So to change gears, what alternatives are there to using a bender? Could one cut 2 arcs of thin plywood at a smaller radius than the desired final track radius, nail these to a sheet of plywood, flip track over so rails are against the arcs, and go for it? Would be some trial/error to get the arcs right.

As you can see, i'm not shy about trying to "mickey mouse" something to try and save $$$.

Thx.
Marty


----------



## Homo Habilis (Jul 29, 2011)

Marty:

I have Robby's bender and I like it a lot. It's difficult to believe that the Train-Li is significantly better for the price difference.

I have SVRR aluminum track that I bent with it. While aluminum is obviously soft, it was still difficult to get smooth curves and transitions by hand without it. Even using my ample gut to attempt the much discussed "belly-bend" technique did not yield the results that I was looking for. I did attempt to make some curved plywood templates but those too failed to satisfy my needs.

My railroad is indoors and sits about 40" off the floor with 160' of track so it was rather important to me to have the track look good. The RLD bender helped me achieve that goal; I cannot recommend it highly enough.

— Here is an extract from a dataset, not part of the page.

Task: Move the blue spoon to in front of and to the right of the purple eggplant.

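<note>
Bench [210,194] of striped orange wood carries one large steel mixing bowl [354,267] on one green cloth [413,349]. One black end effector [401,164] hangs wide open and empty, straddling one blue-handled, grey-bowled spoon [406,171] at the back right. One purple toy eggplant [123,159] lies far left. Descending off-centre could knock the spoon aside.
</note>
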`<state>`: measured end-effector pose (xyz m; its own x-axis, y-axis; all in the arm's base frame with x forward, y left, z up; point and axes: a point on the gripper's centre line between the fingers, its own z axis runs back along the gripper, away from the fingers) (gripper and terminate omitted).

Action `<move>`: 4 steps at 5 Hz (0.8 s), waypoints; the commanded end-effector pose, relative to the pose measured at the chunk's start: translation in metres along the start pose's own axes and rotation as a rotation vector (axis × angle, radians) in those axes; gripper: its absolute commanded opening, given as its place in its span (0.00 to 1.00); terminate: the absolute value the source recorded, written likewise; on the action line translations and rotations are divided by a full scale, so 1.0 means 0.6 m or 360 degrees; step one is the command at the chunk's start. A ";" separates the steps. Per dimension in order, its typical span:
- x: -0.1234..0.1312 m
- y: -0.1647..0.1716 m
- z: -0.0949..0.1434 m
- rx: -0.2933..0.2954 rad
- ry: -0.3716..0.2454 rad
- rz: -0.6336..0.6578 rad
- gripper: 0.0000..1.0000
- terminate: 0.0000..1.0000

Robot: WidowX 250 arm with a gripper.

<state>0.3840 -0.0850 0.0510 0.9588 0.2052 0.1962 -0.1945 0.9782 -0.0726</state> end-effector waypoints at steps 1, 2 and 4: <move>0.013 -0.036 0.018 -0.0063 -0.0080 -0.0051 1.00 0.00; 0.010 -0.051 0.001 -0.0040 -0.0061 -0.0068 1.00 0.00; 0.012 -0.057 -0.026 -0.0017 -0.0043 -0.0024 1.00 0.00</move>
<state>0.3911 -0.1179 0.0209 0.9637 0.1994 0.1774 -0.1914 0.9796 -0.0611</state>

You might consider renting or borrowing one from a club near you. Perhaps someone here can make a suggestion for one near you.

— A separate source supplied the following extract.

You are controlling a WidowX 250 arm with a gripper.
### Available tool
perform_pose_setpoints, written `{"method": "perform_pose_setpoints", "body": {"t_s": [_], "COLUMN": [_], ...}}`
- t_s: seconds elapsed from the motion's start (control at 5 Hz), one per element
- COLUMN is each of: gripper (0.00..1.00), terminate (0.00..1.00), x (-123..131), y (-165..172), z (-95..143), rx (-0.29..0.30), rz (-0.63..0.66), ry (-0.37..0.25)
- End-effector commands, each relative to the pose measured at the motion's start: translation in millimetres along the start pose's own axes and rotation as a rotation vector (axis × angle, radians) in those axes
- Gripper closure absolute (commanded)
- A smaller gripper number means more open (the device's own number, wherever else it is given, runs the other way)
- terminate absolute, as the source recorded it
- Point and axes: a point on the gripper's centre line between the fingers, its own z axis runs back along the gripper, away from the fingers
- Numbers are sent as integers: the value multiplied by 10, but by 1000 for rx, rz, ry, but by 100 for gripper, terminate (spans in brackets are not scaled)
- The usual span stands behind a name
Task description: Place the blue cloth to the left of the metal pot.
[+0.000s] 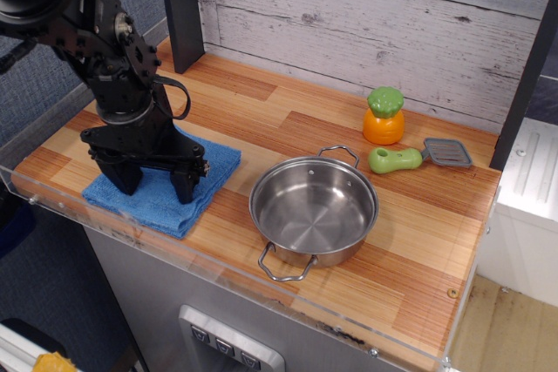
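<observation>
The blue cloth (157, 205) lies flat on the wooden counter (418, 241) near its front left edge. The metal pot (314, 212) stands to the cloth's right, a small gap apart, empty, with its two wire loop handles pointing front and back. My black gripper (154, 187) points straight down onto the cloth. Its two fingers (185, 186) are spread wide and their tips rest on the cloth's surface. The middle of the cloth is hidden behind the gripper.
An orange toy with a green top (384, 116) and a green-handled scraper (408, 158) lie at the back right. A dark post (179, 6) stands at the back left. A clear plastic rim (218, 278) runs along the counter's front edge.
</observation>
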Motion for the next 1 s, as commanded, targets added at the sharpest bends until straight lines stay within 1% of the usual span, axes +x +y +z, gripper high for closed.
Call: {"method": "perform_pose_setpoints", "body": {"t_s": [0.0,0.2,0.4,0.8], "gripper": [0,0,0,0], "terminate": [0,0,0,0], "x": [-391,-293,-138,118], "y": [4,19,43,43], "z": [-88,28,209,530], "rx": [-28,-55,-49,-62], "rz": [23,41,52,84], "ry": [138,101,64,0]}}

Good luck with whatever method you choose.


----------



## Skeeterweazel (Feb 11, 2014)

I read someone's tip to clamp 2 sections of track together, then run through the bender. That way the ends get formed better.
Are these clamps as good as any to use to bend my alum 332 track?
http://www.ebay.com/itm/ACCUCRAFT-A...082864?pt=Model_RR_Trains&hash=item3f31e5cab0


----------



## Dan Pierce (Jan 2, 2008)

When the slider wears out on the train-li bender, it can be removed and reversed or turned 180 degrees.
Thus this slider has 4 separate uses before needing replacement.
There are replacement sliders available from Train-Li-Usa.com


----------



## CliffyJ (Apr 29, 2009)

Marty, 
The plastic strips are UHMW I believe. For example,

http://www.amazon.com/UHMW-Strip-48...KODM/ref=sr_1_2?ie=UTF8&qid=1396697764&sr=8-2

You can get the rollers / bearings only from Train Li (though they call them "conversion kits"):

http://www.train-li-usa.com/store/rail-bender-c-54_36.html?osCsid=a531213d4399d715c95dee9694e0f74e

I use the Train Li bender, and it's been great. 

Good luck,
Cliff


----------



## Homo Habilis (Jul 29, 2011)

You might also, if you haven't already, Google "homemade rail bender" as there are images, descriptions and videos of various solutions. Maybe something will be of use if you build your own.


----------



## wigginsn (Jan 9, 2008)

Skeeterweazel said:


> Would it be good to design bender to bend outside rail a little less and inside a little more than 5'?
> 
> Marty


Hi Marty,

I used a TrainLi bender to create some custom curved turnouts, starting by bending 5' sections to the required curves. 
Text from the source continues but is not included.